I sold my novel (literary fiction) to a small press without an agent. It was about 75,000 words. The same press has recently published at least one short novel that might be less than 60K words, and if it's over it's not by much.
posted by escabeche at 6:23 AM on October 26, 2012 [1 favorite]


This isn't true at all, really. Don't believe this stuff.

Work on getting an agent. Do this by working on getting known. Do this by writing for publication. Work on submitting to magazines. Length doesn't matter. My book-length manuscript currently at a major house is probably going to top out at 60,000 words. This whole "length" thing is like the least of the difficult issues ahead of you (and all of us!) in publishing.
posted by RJ Reynolds at 6:44 AM on October 26, 2012 [2 favorites]


For what it's worth, I've yet to make a pro short sale (after 6 years of close calls and personalized rejections!) but have sold two novels to a big six publisher. If you write novels, it's okay to not make yourself write shorts just to build your reputation.
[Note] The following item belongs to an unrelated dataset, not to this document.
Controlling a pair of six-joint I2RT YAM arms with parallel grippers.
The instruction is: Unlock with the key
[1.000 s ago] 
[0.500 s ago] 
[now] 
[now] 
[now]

Oh, and while you're querying, make sure to start up another project--and now that you know the word count thing, it doesn't hurt to aim for a higher one. Who knows? Your third manuscript might be the one that sells. Always, always have something else in the hopper. Your career is never about this book but rather an ever-improving body of work.
posted by PhoBWanKenobi at 7:25 AM on October 26, 2012


Can you put two or three of them together and call it a single work?
posted by amtho at 10:55 AM on October 26, 2012


Response by poster: Thank you, everyone! I've stopped marking bests because the whole page would be dark green. A much-needed shot of advice and perspective.